[comp.arch] isamax and instruction set design

preston@asta.rice.edu (Preston Briggs) (06/14/91)

bs@frieda.mitre.org (Robert D. Silverman) writes:

>:	    ibig  = absdx .le. dmax
>	    ^^^^^^^^^^^^^^^^^^^^^^^^
>
>I would be very interested in seeing the assembler code that gets
>emitted for this line of Fortran. How can this statement get executed
>WITHOUT a branch??

The RS/6000 could do this, basically assigning ibig to one of the
condition code registers.  Actually, many machines could, though they don't
always have enough CC registers to be useful.

If this test can be issued enough in advance, then later tests
of 'ibig' would be free.

Don't know of any conditional assignments, though we might
use a skip instruction to accomplish the purpose.

Preston Briggs

bs@faron.mitre.org (Robert D. Silverman) (06/15/91)

In article <1991Jun14.163141.17728@rice.edu> preston@asta.rice.edu (Preston Briggs) writes:
:bs@frieda.mitre.org (Robert D. Silverman) writes:
:
:>:	    ibig  = absdx .le. dmax
:>	    ^^^^^^^^^^^^^^^^^^^^^^^^
:>
:>I would be very interested in seeing the assembler code that gets
:>emitted for this line of Fortran. How can this statement get executed
:>WITHOUT a branch??
:
:The RS/6000 could do this, basically assigning ibig to one of the
:condition code registers.  Actually, many machines could, though they don't
:always have enough CC registers to be useful.
 
However, there is STILL a problem with the above expression.
 
absdx .le. dmax  is a BOOLEAN expression. It evaluates to either TRUE
or FALSE.

Hence, the above code simply says to store the value TRUE or FALSE
into ibig according to whether absdx is less than dmax

IT DOES NOT MEAN

ibig = MINIMUM(absdx, dmax)

For people to do this 'conditional assignement' it would have to be:

ibig = if (absdx .le. dmax) then absdx
       else dmax


--
Bob Silverman
#include <std.disclaimer>
Mitre Corporation, Bedford, MA 01730
"You can lead a horse's ass to knowledge, but you can't make him think"

preston@asta.rice.edu (Preston Briggs) (06/15/91)

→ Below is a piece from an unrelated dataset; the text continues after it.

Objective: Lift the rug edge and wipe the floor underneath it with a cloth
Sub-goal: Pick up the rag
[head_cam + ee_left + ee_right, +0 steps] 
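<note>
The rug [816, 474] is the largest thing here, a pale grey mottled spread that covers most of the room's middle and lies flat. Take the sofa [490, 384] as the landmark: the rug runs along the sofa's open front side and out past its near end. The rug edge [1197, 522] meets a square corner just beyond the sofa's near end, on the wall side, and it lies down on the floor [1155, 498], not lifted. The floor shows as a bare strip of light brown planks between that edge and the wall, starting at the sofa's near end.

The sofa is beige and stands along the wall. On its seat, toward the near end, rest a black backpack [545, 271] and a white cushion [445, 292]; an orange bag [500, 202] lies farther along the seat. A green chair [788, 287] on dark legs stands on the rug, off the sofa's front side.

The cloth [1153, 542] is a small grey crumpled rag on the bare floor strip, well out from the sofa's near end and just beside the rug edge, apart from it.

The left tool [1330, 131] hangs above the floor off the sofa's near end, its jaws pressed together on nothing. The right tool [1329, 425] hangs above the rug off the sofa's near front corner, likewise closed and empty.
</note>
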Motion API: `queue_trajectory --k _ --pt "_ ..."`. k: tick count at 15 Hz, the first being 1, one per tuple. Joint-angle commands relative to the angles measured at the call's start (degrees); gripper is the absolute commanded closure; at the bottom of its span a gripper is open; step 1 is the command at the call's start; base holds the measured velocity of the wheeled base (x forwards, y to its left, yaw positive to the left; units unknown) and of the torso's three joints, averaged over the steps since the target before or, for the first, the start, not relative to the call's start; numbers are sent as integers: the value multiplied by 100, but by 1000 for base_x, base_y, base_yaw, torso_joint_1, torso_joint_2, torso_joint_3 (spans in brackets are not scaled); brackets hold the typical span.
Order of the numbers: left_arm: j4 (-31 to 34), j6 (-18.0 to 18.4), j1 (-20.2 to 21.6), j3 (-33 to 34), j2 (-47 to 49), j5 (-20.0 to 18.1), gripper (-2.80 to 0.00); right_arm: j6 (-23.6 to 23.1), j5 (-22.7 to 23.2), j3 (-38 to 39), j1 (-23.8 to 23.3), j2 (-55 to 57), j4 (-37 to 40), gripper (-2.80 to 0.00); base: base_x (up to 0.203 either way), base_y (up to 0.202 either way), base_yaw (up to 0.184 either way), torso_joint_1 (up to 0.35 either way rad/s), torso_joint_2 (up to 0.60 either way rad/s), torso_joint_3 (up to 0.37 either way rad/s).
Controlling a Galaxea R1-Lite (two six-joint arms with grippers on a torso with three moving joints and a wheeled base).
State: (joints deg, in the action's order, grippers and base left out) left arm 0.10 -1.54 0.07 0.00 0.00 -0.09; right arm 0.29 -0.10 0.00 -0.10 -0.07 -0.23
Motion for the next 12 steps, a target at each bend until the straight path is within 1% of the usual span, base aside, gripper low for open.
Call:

bs@faron.mitre.org (Robert D. Silverman) writes:

>:>:	    ibig  = absdx .le. dmax
>:>	    ^^^^^^^^^^^^^^^^^^^^^^^^
>:>
>:>I would be very interested in seeing the assembler code that gets
>:>emitted for this line of Fortran. How can this statement get executed
>:>WITHOUT a branch??

And I wrote

>:The RS/6000 could do this, basically assigning ibig to one of the
>:condition code registers.

And Silverman replies

>However, there is STILL a problem with the above expression.
> 
>absdx .le. dmax  is a BOOLEAN expression. It evaluates to either TRUE
>or FALSE.
>
>Hence, the above code simply says to store the value TRUE or FALSE
>into ibig according to whether absdx is less than dmax
>
>IT DOES NOT MEAN
>
>ibig = MINIMUM(absdx, dmax)


Right.  I think it's time for some of the original context:

andy@DEC-Lite.Stanford.EDU (Andy Freeman) wrote:
>
>	isamax = 1
>	dmax = abs(dx(1))
>	do 30 i = 2, n
>	    absdx = abs(dx(i))
>	    ibig  = absdx .le. dmax
>	    asm("<if ibig is true, replace isamax's value with i>")
>	    asm("<if ibig is true, replace dmax's value with absdx>")
>    30	continue

Surely it's clear that ibig is intended to be a boolean,
and hence may be (even "should be") allocated to a condition code register.
I expect Silverman misread the original code, think that 'ibig'
was to hold the min of absdx and dmax.

The question he probably wanted to ask is: How do you implement

	asm("<if ibig is true, replace isamax's value with i>")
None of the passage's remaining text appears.